Durante o cerco a quadrilha na mata, dois dos bandidos foram mortos em confronto com o Batalhão de Operações Especiais (Bope), da Polícia Militar, um deles o líder da quadrilha Antonio de Oliveira, 47, conhecido por “Antônio Moura”, assaltante do estado do Pará. Com os mortos foram apreendidos um fuzil AK 47, calibre 7,62mm e uma pistola ponto 40, cinco carregadores e munições, além R$ 15,6 mil, em dinheiro.
Para Stringueta as forças de segurança de Mato Grosso apreenderam com ações anteriores e hoje entendem melhor como as quadrilhas agem. “Temos conseguido antecipar muitas ações, mas isso a sociedade não vê porque não aparece. Também temos conseguido confrontar com eles logo após as ações, no caso do Bope. Hoje todas as quadrilhas que atuaram em 2012 e 2013 estão desarticuladas”, avalia o delegado.
Sapatinho Nobre
No único caso “sapatinho ocorrido na Cooperativa do Sicredi em Nobres, cinco suspeitos foram indiciados pela Gerência de Combate ao Crime Organizado (GCCO), da Polícia Judiciária Civil e três encontram-se presos.  O inquérito policial da operação “Sapatinho Nobre” foi concluído no começo de abril de 2013 e indiciados nos crimes de crimes de extorsão mediante sequestro e formação de quadrilha: Heverlon Rodrigues Campos, 21, o “Pepe”, a mulher dele, Laura Carla Figueiredo Torres, 21; Joas Santos Bruno, 19, Ulisses Batista, 29, conhecido como  “Negão”, e Paulo Terra Junior, 37, o “Paulista”, que se encontra foragido. Os suspeitos Heverlon, Joas Santos e Ulisses estão presos na Penitenciária Central do Estado (PCE).

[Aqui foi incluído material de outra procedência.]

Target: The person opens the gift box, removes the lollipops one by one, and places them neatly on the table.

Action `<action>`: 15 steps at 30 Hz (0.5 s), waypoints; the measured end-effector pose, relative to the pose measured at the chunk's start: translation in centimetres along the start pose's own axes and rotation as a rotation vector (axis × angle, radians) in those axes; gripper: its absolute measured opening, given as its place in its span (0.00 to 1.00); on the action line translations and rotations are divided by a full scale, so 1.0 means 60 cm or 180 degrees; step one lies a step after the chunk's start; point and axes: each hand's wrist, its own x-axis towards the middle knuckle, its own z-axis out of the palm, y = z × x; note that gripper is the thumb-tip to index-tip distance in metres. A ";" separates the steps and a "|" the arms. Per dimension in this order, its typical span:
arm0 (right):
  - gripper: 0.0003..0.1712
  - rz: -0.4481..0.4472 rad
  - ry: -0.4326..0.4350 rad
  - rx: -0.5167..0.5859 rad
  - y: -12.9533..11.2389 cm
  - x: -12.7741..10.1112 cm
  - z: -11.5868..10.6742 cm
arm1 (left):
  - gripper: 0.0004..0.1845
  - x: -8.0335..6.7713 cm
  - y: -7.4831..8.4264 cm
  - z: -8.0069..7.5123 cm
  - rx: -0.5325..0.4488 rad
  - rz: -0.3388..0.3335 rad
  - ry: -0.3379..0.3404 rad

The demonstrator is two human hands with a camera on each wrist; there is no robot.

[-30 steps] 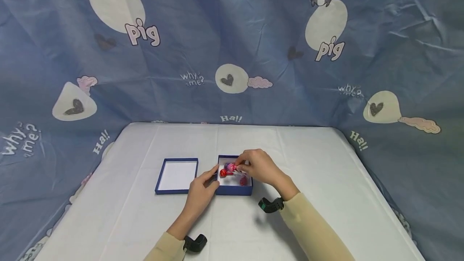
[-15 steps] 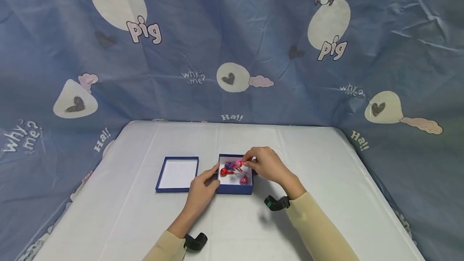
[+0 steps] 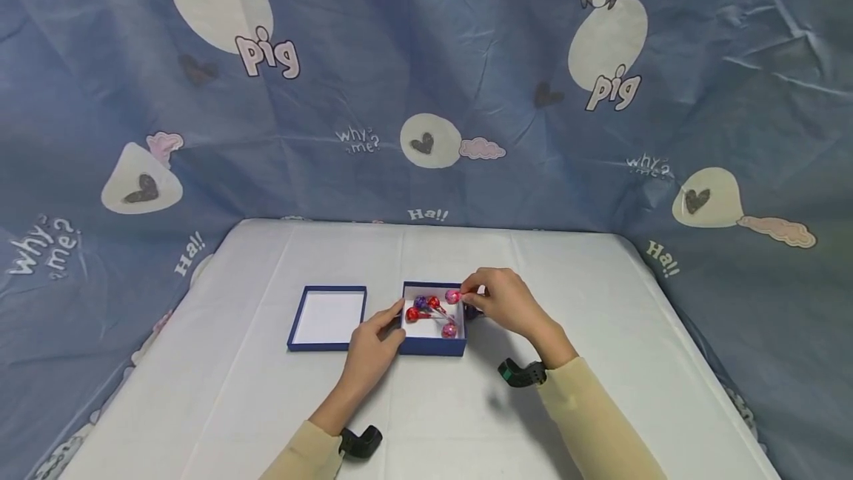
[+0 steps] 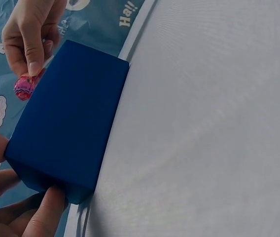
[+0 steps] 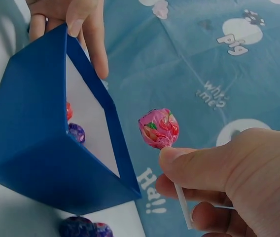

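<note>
An open dark-blue box (image 3: 432, 347) sits mid-table with several wrapped lollipops (image 3: 421, 307) inside. My left hand (image 3: 395, 326) grips the box's left wall, thumb on the rim; its fingers (image 4: 45, 211) show at the box's corner (image 4: 71, 123). My right hand (image 3: 470, 295) pinches the white stick of a pink lollipop (image 3: 453, 296) and holds it just above the box's far right rim. The pink lollipop (image 5: 158, 128) hangs outside the box wall (image 5: 31, 143), stick under my thumb (image 5: 199, 165). The pink lollipop (image 4: 24, 87) is also seen past the box.
The box's lid (image 3: 326, 317) lies upside down, white inside, left of the box. Two dark lollipops (image 5: 81, 227) lie on the white tablecloth (image 3: 600, 302) right of the box. A blue printed cloth (image 3: 426, 80) hangs behind and around the table.
My right hand has moved right from over the box's middle to its right rim, carrying the pink lollipop. The left hand and box stayed put.
</note>
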 end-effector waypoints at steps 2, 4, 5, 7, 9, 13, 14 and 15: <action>0.03 0.0038 0.0023 0.0017 0.003 -0.004 -0.005 | 0.28 0.000 0.003 0.001 0.0042 0.0007 0.0011; 0.03 0.0034 0.0043 0.0023 0.006 -0.008 -0.010 | 0.28 -0.001 0.004 0.001 0.0080 0.0020 0.0038; 0.03 0.0025 0.0050 0.0024 0.007 -0.010 -0.012 | 0.28 -0.002 0.004 0.001 0.0105 0.0026 0.0053; 0.03 0.0024 0.0060 0.0021 0.011 -0.013 -0.016 | 0.28 -0.002 0.005 0.002 0.0145 0.0043 0.0067; 0.03 0.0031 0.0081 0.0018 0.014 -0.016 -0.019 | 0.28 -0.001 0.005 0.003 0.0172 0.0062 0.0087; 0.04 0.0070 0.0103 0.0027 0.025 -0.022 -0.020 | 0.29 -0.001 0.005 0.003 0.0217 0.0049 0.0094; 0.04 0.0083 0.0100 0.0040 0.028 -0.023 -0.019 | 0.29 -0.001 0.005 0.003 0.0222 0.0042 0.0097; 0.03 0.0095 0.0091 0.0055 0.030 -0.025 -0.019 | 0.29 -0.002 0.005 0.003 0.0227 0.0029 0.0100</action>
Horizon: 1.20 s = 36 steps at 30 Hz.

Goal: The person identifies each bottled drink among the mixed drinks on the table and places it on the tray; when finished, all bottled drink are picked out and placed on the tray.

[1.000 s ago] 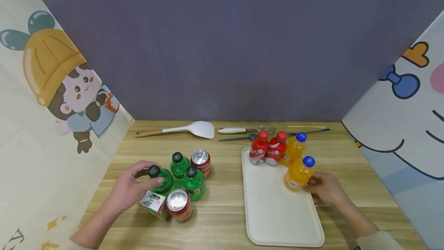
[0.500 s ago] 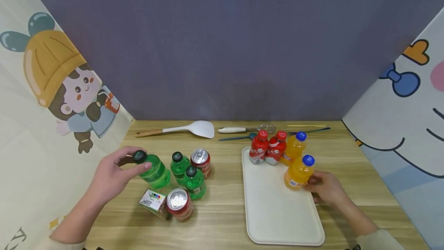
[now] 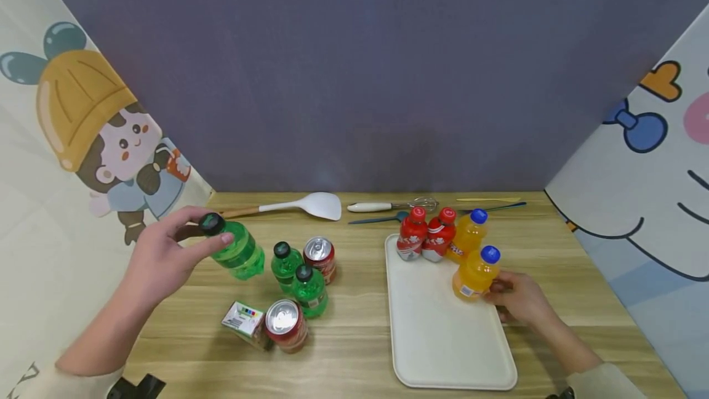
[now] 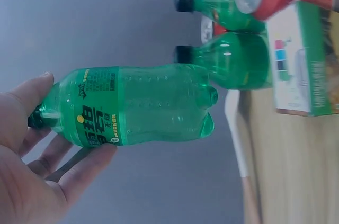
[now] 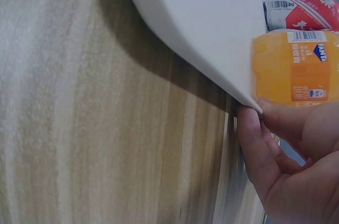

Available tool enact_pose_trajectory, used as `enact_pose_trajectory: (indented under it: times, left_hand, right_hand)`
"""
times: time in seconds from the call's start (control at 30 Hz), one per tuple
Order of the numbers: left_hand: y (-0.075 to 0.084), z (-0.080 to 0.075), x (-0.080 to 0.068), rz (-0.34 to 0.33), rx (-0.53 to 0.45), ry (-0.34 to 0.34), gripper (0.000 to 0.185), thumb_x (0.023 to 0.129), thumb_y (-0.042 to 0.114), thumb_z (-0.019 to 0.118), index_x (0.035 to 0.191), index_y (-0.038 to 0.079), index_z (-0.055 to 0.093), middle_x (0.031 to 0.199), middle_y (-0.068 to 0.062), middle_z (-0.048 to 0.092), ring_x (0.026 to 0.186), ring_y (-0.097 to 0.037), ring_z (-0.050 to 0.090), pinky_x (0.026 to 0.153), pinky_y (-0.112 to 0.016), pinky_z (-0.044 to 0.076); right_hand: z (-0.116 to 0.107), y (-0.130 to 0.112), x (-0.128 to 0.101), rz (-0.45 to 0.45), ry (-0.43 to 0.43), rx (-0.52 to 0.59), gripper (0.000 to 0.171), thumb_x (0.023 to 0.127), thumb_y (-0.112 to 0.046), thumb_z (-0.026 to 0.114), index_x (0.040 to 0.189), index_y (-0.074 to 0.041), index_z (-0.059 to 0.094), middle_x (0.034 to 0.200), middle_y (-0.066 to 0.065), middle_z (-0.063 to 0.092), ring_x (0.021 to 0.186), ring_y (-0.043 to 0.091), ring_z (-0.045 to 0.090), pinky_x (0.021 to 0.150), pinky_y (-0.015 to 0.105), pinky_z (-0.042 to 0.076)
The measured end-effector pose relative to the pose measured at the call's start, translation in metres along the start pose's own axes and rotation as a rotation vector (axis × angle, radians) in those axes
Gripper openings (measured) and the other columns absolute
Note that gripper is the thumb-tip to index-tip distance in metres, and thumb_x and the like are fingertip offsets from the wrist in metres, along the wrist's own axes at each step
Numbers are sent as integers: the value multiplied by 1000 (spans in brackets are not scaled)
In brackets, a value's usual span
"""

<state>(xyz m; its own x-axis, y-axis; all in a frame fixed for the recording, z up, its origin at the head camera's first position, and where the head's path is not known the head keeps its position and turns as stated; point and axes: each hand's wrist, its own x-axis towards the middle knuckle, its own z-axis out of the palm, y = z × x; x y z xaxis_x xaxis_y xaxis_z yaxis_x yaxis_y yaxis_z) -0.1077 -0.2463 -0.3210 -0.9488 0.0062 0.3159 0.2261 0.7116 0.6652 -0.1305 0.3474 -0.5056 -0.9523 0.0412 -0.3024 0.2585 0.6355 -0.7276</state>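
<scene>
The head camera looks forward and down from six o'clock; closer, sideways-rolled wrist views share its held green plastic bottle (left) and cream rectangular tray (right).

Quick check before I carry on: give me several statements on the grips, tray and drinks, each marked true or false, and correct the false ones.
1. The left grip holds a green bottle clear of the table. True.
2. The right grip hangs free of the tray. False: it pinches the tray.
3. Two red bottles stand on the tray. True.
4. Both cans are on the tray. False: they stand on the table.
5. Both orange bottles have red caps. False: the caps are blue.
6. The carton sits beside a can. True.
</scene>
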Motion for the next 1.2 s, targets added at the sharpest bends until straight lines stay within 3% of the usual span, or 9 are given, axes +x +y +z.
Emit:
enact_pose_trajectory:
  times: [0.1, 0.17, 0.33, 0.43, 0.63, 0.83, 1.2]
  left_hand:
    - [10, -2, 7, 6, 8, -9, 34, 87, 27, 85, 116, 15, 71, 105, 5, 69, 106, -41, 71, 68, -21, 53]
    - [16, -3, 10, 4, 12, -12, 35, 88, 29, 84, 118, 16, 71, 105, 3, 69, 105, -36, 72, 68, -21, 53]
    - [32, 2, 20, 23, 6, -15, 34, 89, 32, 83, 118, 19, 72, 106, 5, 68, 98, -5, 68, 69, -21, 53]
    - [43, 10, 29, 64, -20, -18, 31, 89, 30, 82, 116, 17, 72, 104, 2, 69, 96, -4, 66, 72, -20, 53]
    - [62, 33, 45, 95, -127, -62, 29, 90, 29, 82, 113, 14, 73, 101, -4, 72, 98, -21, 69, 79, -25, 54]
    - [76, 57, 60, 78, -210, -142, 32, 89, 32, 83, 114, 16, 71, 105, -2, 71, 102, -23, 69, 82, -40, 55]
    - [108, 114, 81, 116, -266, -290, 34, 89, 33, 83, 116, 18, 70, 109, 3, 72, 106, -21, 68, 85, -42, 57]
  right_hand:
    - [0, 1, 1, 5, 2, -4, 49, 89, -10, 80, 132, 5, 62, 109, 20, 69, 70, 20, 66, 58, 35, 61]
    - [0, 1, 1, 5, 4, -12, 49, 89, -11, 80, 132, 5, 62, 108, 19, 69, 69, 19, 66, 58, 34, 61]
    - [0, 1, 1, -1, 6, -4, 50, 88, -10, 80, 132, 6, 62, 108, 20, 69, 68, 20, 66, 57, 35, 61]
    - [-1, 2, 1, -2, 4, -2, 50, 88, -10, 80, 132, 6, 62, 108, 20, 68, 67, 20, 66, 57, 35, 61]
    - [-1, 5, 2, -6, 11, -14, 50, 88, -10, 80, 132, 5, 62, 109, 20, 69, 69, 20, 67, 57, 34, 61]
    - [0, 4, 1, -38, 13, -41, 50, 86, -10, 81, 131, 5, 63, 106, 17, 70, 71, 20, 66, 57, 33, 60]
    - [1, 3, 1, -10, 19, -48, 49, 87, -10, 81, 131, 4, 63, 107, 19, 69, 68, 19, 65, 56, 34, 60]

As apurações do GCCO identificaram que Heverlon Rodrigues, que tem passagem por homicídio cometido em Nobres, planejou o assalto, executado na manhã do dia 16 de janeiro. As reuniões preparatórias aconteceram na residência de Paulo Terra Júnior, que também tem passagem por roubo. Ele dividia uma casa com Joas Santos Bruno, em Nobres. Ulisses Batista da Silva, apontado como líder da quadrilha, é o único que não tinha residência fixa na região.
O nome “sapatinho” é alusivo ao modo silencioso da ação. A família do gerente é mantida refém para facilitar a invasão da agência, sem chamar atenção da polícia.